**Exercise requirements:** What is needed here is an exact copy of all the data.

**Data provided:**
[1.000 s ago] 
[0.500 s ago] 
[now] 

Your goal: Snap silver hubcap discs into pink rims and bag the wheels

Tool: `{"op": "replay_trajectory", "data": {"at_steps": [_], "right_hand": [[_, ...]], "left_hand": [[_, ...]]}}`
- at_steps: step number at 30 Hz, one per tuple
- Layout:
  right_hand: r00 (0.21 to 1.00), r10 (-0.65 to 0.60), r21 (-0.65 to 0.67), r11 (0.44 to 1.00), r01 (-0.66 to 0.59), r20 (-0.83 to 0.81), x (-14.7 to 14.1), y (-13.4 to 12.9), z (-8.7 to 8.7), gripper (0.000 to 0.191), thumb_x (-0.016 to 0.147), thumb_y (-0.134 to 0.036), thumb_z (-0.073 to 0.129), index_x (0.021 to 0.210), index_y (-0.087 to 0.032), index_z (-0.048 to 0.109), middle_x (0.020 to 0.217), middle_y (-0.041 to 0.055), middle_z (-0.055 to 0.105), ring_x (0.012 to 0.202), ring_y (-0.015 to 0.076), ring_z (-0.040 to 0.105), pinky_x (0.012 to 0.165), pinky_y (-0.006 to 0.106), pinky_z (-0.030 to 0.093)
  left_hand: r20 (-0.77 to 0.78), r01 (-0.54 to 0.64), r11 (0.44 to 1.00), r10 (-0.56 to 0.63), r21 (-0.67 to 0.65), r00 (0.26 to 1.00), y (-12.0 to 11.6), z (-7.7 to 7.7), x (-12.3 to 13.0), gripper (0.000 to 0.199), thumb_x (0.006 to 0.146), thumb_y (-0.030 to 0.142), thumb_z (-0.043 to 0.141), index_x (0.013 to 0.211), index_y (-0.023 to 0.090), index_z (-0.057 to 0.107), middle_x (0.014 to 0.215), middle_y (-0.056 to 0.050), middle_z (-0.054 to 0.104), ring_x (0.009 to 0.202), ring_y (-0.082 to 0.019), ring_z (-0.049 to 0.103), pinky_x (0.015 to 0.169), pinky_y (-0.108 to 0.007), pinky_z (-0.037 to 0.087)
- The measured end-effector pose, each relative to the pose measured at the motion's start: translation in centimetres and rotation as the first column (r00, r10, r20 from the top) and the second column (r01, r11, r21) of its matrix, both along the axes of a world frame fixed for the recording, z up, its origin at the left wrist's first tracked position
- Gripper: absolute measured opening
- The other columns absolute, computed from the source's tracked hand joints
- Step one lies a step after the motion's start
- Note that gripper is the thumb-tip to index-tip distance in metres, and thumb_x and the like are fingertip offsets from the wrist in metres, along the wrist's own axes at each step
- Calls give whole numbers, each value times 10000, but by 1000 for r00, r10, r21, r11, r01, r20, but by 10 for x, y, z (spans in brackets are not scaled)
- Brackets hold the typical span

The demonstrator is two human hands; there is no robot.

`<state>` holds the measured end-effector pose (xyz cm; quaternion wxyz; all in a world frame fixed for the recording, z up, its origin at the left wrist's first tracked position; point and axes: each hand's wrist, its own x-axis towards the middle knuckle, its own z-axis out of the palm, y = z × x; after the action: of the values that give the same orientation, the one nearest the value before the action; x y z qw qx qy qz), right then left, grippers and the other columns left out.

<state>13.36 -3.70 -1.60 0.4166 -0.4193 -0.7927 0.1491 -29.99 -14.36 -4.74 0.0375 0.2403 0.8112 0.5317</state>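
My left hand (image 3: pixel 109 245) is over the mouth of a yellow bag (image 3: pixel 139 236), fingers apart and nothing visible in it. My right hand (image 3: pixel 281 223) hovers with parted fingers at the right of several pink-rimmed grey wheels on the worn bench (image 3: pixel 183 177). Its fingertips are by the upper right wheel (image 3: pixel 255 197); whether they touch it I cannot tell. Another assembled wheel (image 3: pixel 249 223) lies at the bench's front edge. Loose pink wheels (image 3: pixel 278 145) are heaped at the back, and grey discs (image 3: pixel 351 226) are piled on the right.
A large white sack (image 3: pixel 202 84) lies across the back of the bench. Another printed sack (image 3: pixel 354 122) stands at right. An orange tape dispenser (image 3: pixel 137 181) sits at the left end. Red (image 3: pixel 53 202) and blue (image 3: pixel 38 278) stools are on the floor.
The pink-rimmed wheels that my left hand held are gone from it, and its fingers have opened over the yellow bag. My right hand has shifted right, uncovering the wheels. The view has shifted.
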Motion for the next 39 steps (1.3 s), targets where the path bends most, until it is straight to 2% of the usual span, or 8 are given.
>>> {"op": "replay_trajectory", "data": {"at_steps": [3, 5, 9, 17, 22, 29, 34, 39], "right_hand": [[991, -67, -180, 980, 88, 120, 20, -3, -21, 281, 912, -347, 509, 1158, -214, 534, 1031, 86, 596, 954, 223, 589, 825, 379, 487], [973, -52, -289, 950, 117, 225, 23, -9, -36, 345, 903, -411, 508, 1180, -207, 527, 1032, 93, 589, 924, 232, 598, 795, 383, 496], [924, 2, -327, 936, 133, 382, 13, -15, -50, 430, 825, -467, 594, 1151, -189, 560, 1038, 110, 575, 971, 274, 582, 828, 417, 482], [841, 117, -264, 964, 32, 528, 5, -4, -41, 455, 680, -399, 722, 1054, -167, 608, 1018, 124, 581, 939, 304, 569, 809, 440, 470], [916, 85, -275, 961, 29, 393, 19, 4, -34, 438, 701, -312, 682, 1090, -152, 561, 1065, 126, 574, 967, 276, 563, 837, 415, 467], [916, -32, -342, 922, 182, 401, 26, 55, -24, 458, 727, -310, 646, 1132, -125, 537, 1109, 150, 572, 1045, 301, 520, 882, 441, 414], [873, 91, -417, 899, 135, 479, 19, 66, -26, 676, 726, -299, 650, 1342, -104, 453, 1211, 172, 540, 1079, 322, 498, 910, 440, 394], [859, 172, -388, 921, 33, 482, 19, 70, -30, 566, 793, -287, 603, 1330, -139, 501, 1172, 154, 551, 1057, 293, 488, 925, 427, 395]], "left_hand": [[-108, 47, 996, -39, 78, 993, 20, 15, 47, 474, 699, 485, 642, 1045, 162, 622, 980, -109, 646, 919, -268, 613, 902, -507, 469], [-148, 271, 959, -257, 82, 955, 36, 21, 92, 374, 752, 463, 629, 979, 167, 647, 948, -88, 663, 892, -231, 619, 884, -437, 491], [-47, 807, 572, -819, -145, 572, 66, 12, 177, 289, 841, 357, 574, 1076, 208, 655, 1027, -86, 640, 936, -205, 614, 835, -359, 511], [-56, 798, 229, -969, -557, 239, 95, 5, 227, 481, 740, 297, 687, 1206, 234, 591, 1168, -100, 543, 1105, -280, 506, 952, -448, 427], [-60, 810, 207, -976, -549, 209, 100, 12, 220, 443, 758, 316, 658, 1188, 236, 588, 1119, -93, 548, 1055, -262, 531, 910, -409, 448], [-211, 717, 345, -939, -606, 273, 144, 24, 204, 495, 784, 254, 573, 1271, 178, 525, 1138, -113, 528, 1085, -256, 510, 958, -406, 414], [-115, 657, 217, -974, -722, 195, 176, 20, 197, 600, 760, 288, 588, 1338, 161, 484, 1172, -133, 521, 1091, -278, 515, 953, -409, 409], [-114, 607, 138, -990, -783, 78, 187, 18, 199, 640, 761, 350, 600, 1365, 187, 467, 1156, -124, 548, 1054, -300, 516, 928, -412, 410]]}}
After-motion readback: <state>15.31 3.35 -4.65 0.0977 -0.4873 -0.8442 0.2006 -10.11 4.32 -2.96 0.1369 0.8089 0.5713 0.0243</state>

**Task response:**
[1.000 s ago] 
[0.500 s ago] 
[now] 

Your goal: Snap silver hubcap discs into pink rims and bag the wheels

Tool: `{"op": "replay_trajectory", "data": {"at_steps": [_], "right_hand": [[_, ...]], "left_hand": [[_, ...]]}}`
- at_steps: step number at 30 Hz, one per tuple
- Layout:
  right_hand: r00 (0.21 to 1.00), r10 (-0.65 to 0.60), r21 (-0.65 to 0.67), r11 (0.44 to 1.00), r01 (-0.66 to 0.59), r20 (-0.83 to 0.81), x (-14.7 to 14.1), y (-13.4 to 12.9), z (-8.7 to 8.7), gripper (0.000 to 0.191), thumb_x (-0.016 to 0.147), thumb_y (-0.134 to 0.036), thumb_z (-0.073 to 0.129), index_x (0.021 to 0.210), index_y (-0.087 to 0.032), index_z (-0.048 to 0.109), middle_x (0.020 to 0.217), middle_y (-0.041 to 0.055), middle_z (-0.055 to 0.105), ring_x (0.012 to 0.202), ring_y (-0.015 to 0.076), ring_z (-0.040 to 0.105), pinky_x (0.012 to 0.165), pinky_y (-0.006 to 0.106), pinky_z (-0.030 to 0.093)
  left_hand: r20 (-0.77 to 0.78), r01 (-0.54 to 0.64), r11 (0.44 to 1.00), r10 (-0.56 to 0.63), r21 (-0.67 to 0.65), r00 (0.26 to 1.00), y (-12.0 to 11.6), z (-7.7 to 7.7), x (-12.3 to 13.0), gripper (0.000 to 0.199), thumb_x (0.006 to 0.146), thumb_y (-0.030 to 0.142), thumb_z (-0.043 to 0.141), index_x (0.013 to 0.211), index_y (-0.023 to 0.090), index_z (-0.057 to 0.107), middle_x (0.014 to 0.215), middle_y (-0.056 to 0.050), middle_z (-0.054 to 0.104), ring_x (0.009 to 0.202), ring_y (-0.082 to 0.019), ring_z (-0.049 to 0.103), pinky_x (0.015 to 0.169), pinky_y (-0.108 to 0.007), pinky_z (-0.037 to 0.087)
- The measured end-effector pose, each relative to the pose measured at the motion's start: translation in centimetres and rotation as the first column (r00, r10, r20 from the top) and the second column (r01, r11, r21) of its matrix, both along the axes of a world frame fixed for the recording, z up, its origin at the left wrist's first tracked position
- Gripper: absolute measured opening
- The other columns absolute, computed from the source's tracked hand joints
- Step one lies a step after the motion's start
- Note that gripper is the thumb-tip to index-tip distance in metres, and thumb_x and the like are fingertip offsets from the wrist in metres, along the wrist's own axes at each step
- Calls give whole numbers, each value times 10000, but by 1000 for r00, r10, r21, r11, r01, r20, but by 10 for x, y, z (spans in brackets are not scaled)
- Brackets hold the typical span

The demonstrator is two human hands; there is no robot.

`<state>` holds the measured end-effector pose (xyz cm; quaternion wxyz; all in a world frame fixed for the recording, z up, its origin at the left wrist's first tracked position; point and axes: each hand's wrist, its own x-axis towards the middle knuckle, its own z-axis out of the palm, y = z × x; after the action: of the values that give the same orientation, the one nearest the value before the action; x y z qw qx qy qz), right then left, grippers and the other columns left out.

<state>13.36 -3.70 -1.60 0.4166 -0.4193 -0.7927 0.1491 -29.99 -14.36 -4.74 0.0375 0.2403 0.8112 0.5317</state>
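My left hand (image 3: pixel 109 245) is over the mouth of a yellow bag (image 3: pixel 139 236), fingers apart and nothing visible in it. My right hand (image 3: pixel 281 223) hovers with parted fingers at the right of several pink-rimmed grey wheels on the worn bench (image 3: pixel 183 177). Its fingertips are by the upper right wheel (image 3: pixel 255 197); whether they touch it I cannot tell. Another assembled wheel (image 3: pixel 249 223) lies at the bench's front edge. Loose pink wheels (image 3: pixel 278 145) are heaped at the back, and grey discs (image 3: pixel 351 226) are piled on the right.
A large white sack (image 3: pixel 202 84) lies across the back of the bench. Another printed sack (image 3: pixel 354 122) stands at right. An orange tape dispenser (image 3: pixel 137 181) sits at the left end. Red (image 3: pixel 53 202) and blue (image 3: pixel 38 278) stools are on the floor.
The pink-rimmed wheels that my left hand held are gone from it, and its fingers have opened over the yellow bag. My right hand has shifted right, uncovering the wheels. The view has shifted.
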Motion for the next 39 steps (1.3 s), targets where the path bends most, until it is straight to 2% of the usual span, or 8 are given.
>>> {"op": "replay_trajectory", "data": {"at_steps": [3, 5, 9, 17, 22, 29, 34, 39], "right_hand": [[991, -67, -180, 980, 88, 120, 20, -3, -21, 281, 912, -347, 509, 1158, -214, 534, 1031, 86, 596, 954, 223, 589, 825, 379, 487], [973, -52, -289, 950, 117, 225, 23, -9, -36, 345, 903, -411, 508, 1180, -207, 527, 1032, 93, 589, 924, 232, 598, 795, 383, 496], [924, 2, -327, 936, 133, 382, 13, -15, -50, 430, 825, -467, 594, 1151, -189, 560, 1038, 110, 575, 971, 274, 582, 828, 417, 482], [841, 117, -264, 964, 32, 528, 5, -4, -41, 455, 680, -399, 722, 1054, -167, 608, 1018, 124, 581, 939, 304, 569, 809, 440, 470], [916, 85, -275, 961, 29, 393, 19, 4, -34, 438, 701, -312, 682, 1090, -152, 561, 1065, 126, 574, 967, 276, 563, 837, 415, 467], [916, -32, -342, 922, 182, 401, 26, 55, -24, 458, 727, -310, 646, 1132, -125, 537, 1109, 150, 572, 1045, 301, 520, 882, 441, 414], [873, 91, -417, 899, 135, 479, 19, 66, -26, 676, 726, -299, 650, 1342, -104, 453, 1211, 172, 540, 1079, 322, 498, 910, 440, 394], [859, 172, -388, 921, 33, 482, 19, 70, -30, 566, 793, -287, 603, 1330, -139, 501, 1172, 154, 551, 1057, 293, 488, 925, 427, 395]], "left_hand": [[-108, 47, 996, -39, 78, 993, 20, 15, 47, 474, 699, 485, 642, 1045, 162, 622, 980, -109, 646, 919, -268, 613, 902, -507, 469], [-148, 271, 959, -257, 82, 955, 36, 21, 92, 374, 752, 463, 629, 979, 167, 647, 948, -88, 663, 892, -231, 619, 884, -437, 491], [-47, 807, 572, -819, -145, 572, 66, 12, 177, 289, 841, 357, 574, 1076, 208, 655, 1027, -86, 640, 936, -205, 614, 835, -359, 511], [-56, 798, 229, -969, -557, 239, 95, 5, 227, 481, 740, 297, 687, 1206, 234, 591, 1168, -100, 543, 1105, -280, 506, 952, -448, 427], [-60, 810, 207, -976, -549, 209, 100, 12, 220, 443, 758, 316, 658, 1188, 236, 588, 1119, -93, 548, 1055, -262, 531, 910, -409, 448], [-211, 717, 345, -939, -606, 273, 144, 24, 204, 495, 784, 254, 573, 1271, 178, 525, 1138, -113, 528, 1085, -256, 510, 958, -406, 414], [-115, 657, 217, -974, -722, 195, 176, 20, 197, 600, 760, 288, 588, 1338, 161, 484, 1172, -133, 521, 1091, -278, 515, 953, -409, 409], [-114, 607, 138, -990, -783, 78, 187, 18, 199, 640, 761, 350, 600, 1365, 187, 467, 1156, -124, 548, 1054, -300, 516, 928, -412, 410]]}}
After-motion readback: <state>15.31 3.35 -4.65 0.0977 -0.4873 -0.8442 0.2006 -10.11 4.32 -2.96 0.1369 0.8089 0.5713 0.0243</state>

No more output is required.